Unter Bezugnahme auf die Erörterung mit den obersten Finanzbehörden der Länder gilt Folgendes:
I. Allgemeines
Mit Urteil vom 16. Oktober 2019, C-4/18 und C-5/18, Winterhoff u. a., hat der EuGH entschieden, dass bestimmte Anbieter von Briefzustelldienstleistungen, die in ihrer Eigenschaft als Inhaber einer nationalen Lizenz, die ihnen die Erbringung dieser Dienstleistung gestattet, und die verpflichtet sind, förmliche Zustellungen von Schriftstücken von Gerichten oder Verwaltungsbehörden nach Vorschriften des nationalen Rechts durchzuführen, als "Universaldiensteanbieter" im Sinne der Richtlinie 97/67/EG anzusehen sind, so dass solche förmlichen Zustellungen als von "öffentlichen Posteinrichtungen" erbrachte Dienstleistungen nach Art. 132 Abs. 1 Buchst. a der Richtlinie 2006/112/EG von der Umsatzsteuer zu befreien sind.
Durch diese Rechtsprechung des EuGHs und nachfolgend des BFH mit Urteilen vom 6. Februar 2020, V R 36/19 (V R 30/15) und V R 37/19 (V R 8/16), ist die bisherige Verwaltungsauffassung in Abschnitt 4.11b.1. Abs. 8 UStAE überholt, wonach förmliche Zustellungen im Sinne des § 33 PostG nicht unter die Steuerbefreiung des § 4 Nr. 11b UStG fallen.

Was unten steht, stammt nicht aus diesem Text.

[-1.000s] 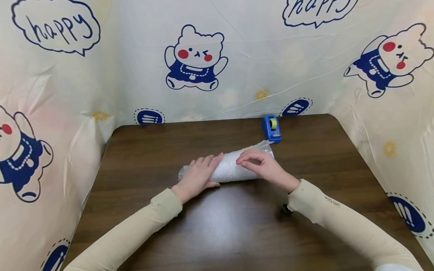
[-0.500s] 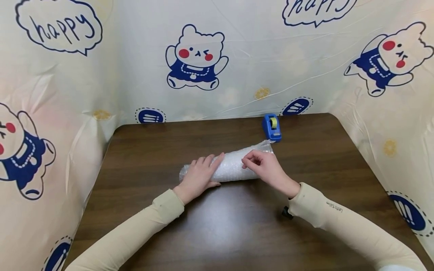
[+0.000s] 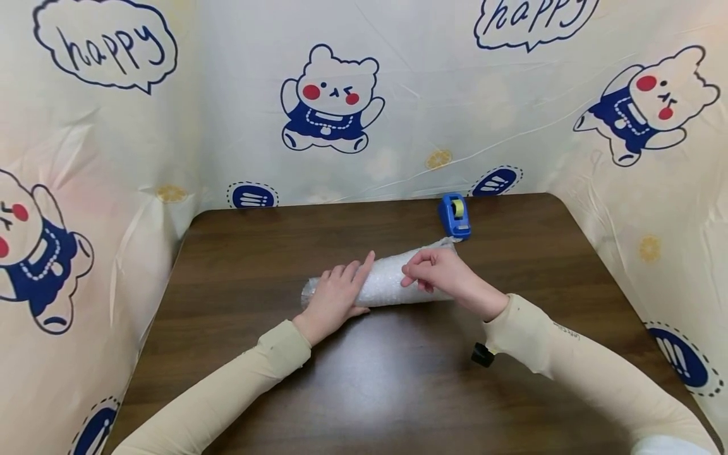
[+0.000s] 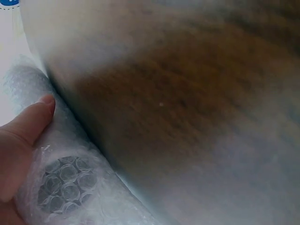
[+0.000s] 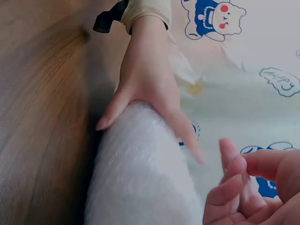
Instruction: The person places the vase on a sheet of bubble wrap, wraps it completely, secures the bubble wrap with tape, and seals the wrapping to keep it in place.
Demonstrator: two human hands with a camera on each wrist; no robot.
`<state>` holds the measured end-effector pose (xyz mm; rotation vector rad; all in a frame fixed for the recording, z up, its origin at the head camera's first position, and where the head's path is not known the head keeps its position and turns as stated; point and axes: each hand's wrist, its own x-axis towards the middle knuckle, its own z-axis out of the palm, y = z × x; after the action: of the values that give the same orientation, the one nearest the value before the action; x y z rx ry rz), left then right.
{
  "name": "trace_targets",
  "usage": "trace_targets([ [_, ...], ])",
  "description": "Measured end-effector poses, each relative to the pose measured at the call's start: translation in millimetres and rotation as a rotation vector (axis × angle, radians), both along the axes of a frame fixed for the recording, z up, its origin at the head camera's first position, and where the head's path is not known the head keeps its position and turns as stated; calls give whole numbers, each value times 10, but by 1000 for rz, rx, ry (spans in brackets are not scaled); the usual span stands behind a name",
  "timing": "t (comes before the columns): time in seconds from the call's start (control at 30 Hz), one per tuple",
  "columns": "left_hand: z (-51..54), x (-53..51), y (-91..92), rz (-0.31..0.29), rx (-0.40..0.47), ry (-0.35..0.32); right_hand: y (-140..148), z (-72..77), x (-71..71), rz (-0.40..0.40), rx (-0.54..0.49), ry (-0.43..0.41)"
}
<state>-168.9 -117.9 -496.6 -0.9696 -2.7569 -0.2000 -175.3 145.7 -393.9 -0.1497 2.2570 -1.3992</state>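
A roll of bubble wrap [image 3: 387,282] lies on the brown table, tilted slightly up to the right in the head view. My left hand [image 3: 334,296] holds its left part, thumb along the near side and fingers over the top. The left wrist view shows the thumb [image 4: 33,123] on the wrap beside a round end with large bubbles. Above the right part of the roll is my right hand [image 3: 440,277], fingers curled, thumb and index fingertips together. In the right wrist view these fingertips stand beside the roll; I can make out nothing between them.
Behind the roll's right end stands a blue tape dispenser [image 3: 455,217] with a yellow core, close to the table's back edge. A printed curtain [image 3: 392,126] encloses the table [image 3: 256,246] at the back and both sides. A black piece [image 3: 482,354] hangs under the right wrist.
My right hand's thumb and index finger, apart a second ago, have come together, and the hand has turned a little above the roll. The left hand and the roll stay nearly still.
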Motion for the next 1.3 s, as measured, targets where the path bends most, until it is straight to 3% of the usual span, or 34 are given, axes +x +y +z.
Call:
trace_targets([
  [0.37,-1,14,52,34,-19,-32,-130,28,-59,-100,-172,-28],
  [0.5,2,29,72,39,-23,-50,-130,13,-47,-120,-177,-5],
  [0.6,7,38,72,43,-24,-40,-122,3,-19,-93,-128,80],
  [0.77,26,40,61,34,-10,-31,-117,-14,20,-45,-17,302],
  [0.97,51,19,52,15,18,-51,-99,-63,54,82,51,585],
  [1.07,63,6,46,15,18,-62,-85,-86,64,125,64,668],
  [1.17,62,-5,32,12,26,-76,-71,-93,65,123,68,657],
  [1.3,60,-18,15,2,44,-99,-33,-89,66,62,71,496],
])
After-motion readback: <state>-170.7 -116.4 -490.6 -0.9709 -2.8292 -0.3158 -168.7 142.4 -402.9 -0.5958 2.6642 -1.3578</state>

II. Änderung des Umsatzsteuer-Anwendungserlasses
Unter Bezugnahme auf das Ergebnis der Erörterungen mit den obersten Finanzbehörden der Länder wird der Umsatzsteuer-Anwendungserlass (UStAE) vom 1. Oktober 2010, BStBl I S. 846, der zuletzt durch das BMF-Schreiben vom 27. September 2021 - III C 3 S 7279/19/10005 :003 (2021/1034302), BStBl I S. xxx, geändert worden ist, in Abschnitt 4.11b.1 wie folgt geändert:
1. In Absatz 2 wird nach Nummer 5 folgende Nummer 6 angefügt:
„6. Förmliche Zustellungen von Schriftstücken von Gerichten oder Verwaltungsbehörden auf der Grundlage der Prozessordnungen und der Gesetze, die die Verwaltungszustellungen regeln, entsprechend einer seitens der Bundesnetzagentur zu diesem Zweck erteilten Lizenz, wenn sich der Lizenznehmer verpflichtet, diese Zustellungen im gesamten Bundesgebiet anzubieten (vgl. EuGH-Urteil vom 16. 10. 2019, C-4/18/ und C-5/18, Winterhoff u. a. sowie BFH-Urteile vom 6. 2. 2020, V R 36/19 (V R 30/15), BStBl 2021 II S. XXX, und vom 6. 2. 2020, V R 37/19 (V R 8/16), BStBl 2021 II S. XXX."
2. Absatz 8 wird gestrichen.
III. Anwendung
Die Grundsätze dieses Schreibens sind auf alle offenen Fälle anzuwenden.
Dieses Schreiben wird im Bundessteuerblatt Teil I veröffentlicht.